[Saved data entries]
[Start of Attachment]
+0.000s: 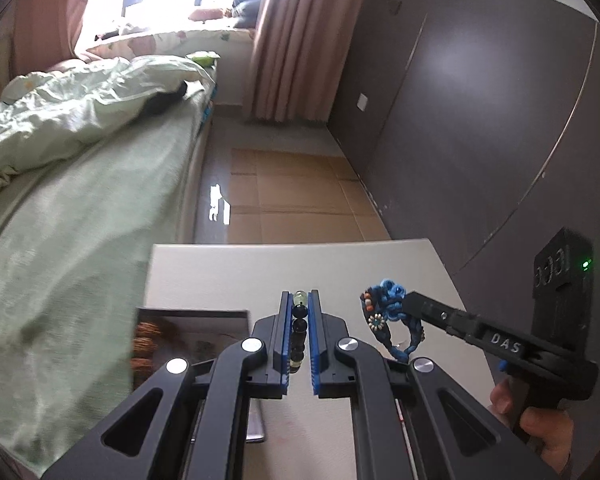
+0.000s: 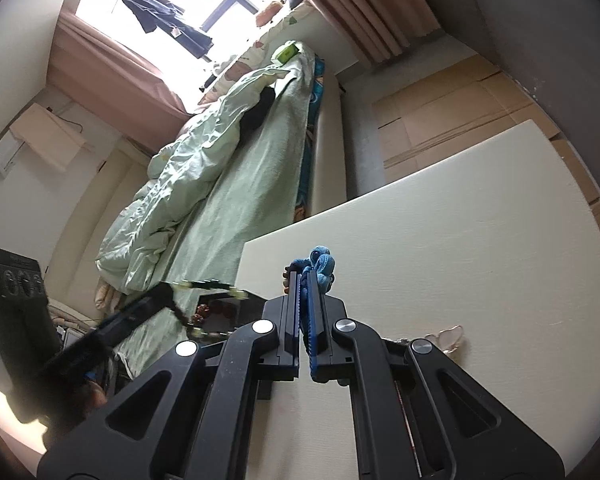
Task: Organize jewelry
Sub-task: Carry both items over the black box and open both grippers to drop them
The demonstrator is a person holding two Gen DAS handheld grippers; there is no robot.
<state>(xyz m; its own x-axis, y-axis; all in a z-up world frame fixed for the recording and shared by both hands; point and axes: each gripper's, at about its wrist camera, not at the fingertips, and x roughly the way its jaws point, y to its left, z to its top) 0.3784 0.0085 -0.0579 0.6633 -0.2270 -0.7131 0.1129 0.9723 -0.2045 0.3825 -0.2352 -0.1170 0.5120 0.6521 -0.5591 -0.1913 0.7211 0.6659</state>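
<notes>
My left gripper [image 1: 300, 300] is shut on a bracelet of dark and pale green beads [image 1: 299, 326], held above the white table [image 1: 228, 280]. My right gripper [image 2: 304, 278] is shut on a blue knotted cord bracelet [image 2: 320, 266], also held above the table [image 2: 460, 240]. In the left wrist view the right gripper [image 1: 410, 304] comes in from the right with the blue bracelet [image 1: 392, 312] hanging from its tip. In the right wrist view the left gripper [image 2: 168, 292] is at the left with the bead bracelet [image 2: 212, 308] looped from it. A dark jewelry box [image 1: 192, 336] with brown bead bracelets sits at the table's left edge.
A small clear glass piece [image 2: 446, 338] lies on the table to the right of my right gripper. A bed with green bedding [image 1: 80, 200] runs along the table's left side. A dark wardrobe wall [image 1: 480, 140] stands at the right. Cardboard [image 1: 292, 192] covers the floor beyond the table.
</notes>
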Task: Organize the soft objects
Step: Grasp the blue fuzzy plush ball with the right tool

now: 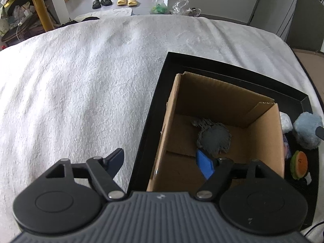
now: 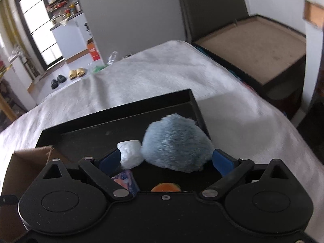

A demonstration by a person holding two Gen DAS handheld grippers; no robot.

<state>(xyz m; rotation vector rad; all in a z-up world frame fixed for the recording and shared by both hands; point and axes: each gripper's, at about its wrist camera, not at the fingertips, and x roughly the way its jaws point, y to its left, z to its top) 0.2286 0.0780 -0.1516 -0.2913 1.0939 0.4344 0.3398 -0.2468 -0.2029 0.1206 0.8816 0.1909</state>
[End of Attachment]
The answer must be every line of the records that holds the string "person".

#### RESPONSE BOX:
The demonstrator is a person holding two Gen DAS handheld grippers; there is no robot.
A demonstration by a person holding two Gen DAS handheld grippers; no robot.

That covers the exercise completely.